Doctor slams Alzheimer’s Society for ties with pharma

by | 28th Aug 2007 | News

The Alzheimer’s Society has come under fire from a senior doctor who has accused it of working too closely with the pharmaceutical industry in contesting the National Institute for Health and Clinical Excellence’s partial ban on the use of dementia treatments on the NHS.

The Alzheimer’s Society has come under fire from a senior doctor who has accused it of working too closely with the pharmaceutical industry in contesting the National Institute for Health and Clinical Excellence’s partial ban on the use of dementia treatments on the NHS.

Drugs company Eisai challenged NICE in the High Court in June this year with support from fellow drugs firm Pfizer and the Alzheimer’s Society after the rationing body ruled that the medicines – donepezil, rivastigmine and galantamine – were not cost effective enough for general use.

The Alzheimer’s Society, drugs companies and many doctors argued that the decision process was flawed and did not take into account the benefits to carers.

However, the alliance lost, and the court’s decision was upheld on 10 August.

And now, writing in this week’s BMJ, Professor Iain Chalmers of the James Lind Initiative in Oxford, reproaches the patient group for its Alliance with industry.

Prof Chalmers, who is also an adviser to NICE, said that it was “disturbing” that, in response to the legal judgement, the society’s chief executive questioned whether NICE had lost public confidence. In addition, he suggested that the patient group’s own standing might be eroded by aligning itself so closely with the pharmaceutical industry.

Campaign for ‘meaningful’ outcomes

And he added that the group should spend more time campaigning for dementia treatments to be evaluated using outcomes that were meaningful to patients and carers.

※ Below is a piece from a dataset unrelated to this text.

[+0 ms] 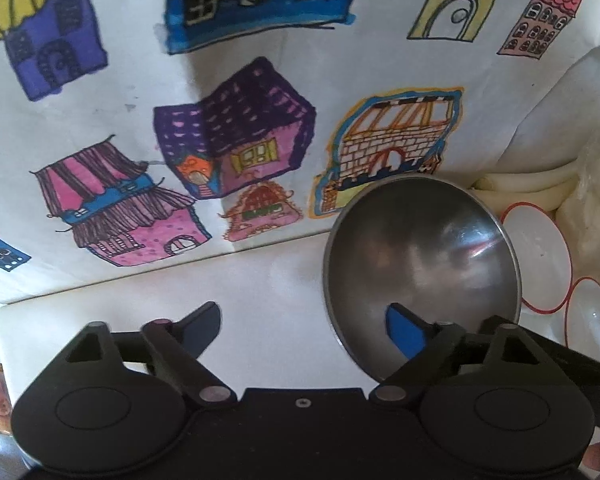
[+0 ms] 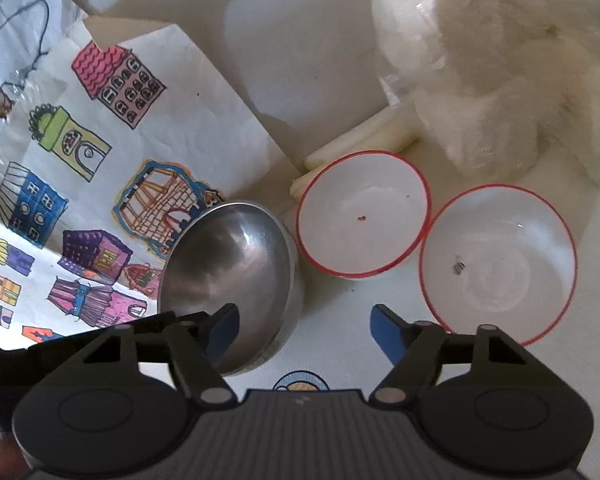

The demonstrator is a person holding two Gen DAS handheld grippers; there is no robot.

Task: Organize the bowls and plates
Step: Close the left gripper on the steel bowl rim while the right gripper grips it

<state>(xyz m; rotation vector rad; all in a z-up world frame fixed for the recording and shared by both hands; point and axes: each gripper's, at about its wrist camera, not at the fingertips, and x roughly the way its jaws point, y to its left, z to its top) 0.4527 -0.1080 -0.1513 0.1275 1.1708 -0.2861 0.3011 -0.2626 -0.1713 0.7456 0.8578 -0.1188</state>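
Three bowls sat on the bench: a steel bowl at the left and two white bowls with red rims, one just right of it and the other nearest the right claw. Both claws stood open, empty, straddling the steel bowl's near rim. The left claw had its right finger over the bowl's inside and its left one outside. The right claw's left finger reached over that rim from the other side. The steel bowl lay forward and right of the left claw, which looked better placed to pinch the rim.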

In addition, he said that the organisation should campaign for data from clinical trials to be published, and for anonymised data for individual patients to be made available, so that researchers can identify which patients are most likely to be helped by treatments and which patients are unlikely to benefit or may even be harmed.

“These steps would be more effective and enduring ways for the Alzheimer’s Society to serve the interests of people with dementia and their carers than forming alliances with organisations with vested commercial interests to take a public body to court,” he said.

His criticism provoked an angry response from the Alzheimer’s Society.

“Iain Chalmers makes inaccurate claims about the Alzheimer’s Society’s campaign for access to drug treatments that a simple call to the Society would have laid bare,” said Andrew Ketteringham, Director of External Communications for the charity.

Mr Ketteringham noted that in the organisation’s response to the 2004 Health Select Committee inquiry into the influence of the pharmaceutical industry, he and his colleagues highlighted “serious concerns relating to the influence of the pharmaceutical industry over the publication of clinical trial data.”

“He can rest assured that the Alzheimer’s Society has and will continue to campaign in the best interests of people with dementia and carers with integrity, transparency and commitment,” he said.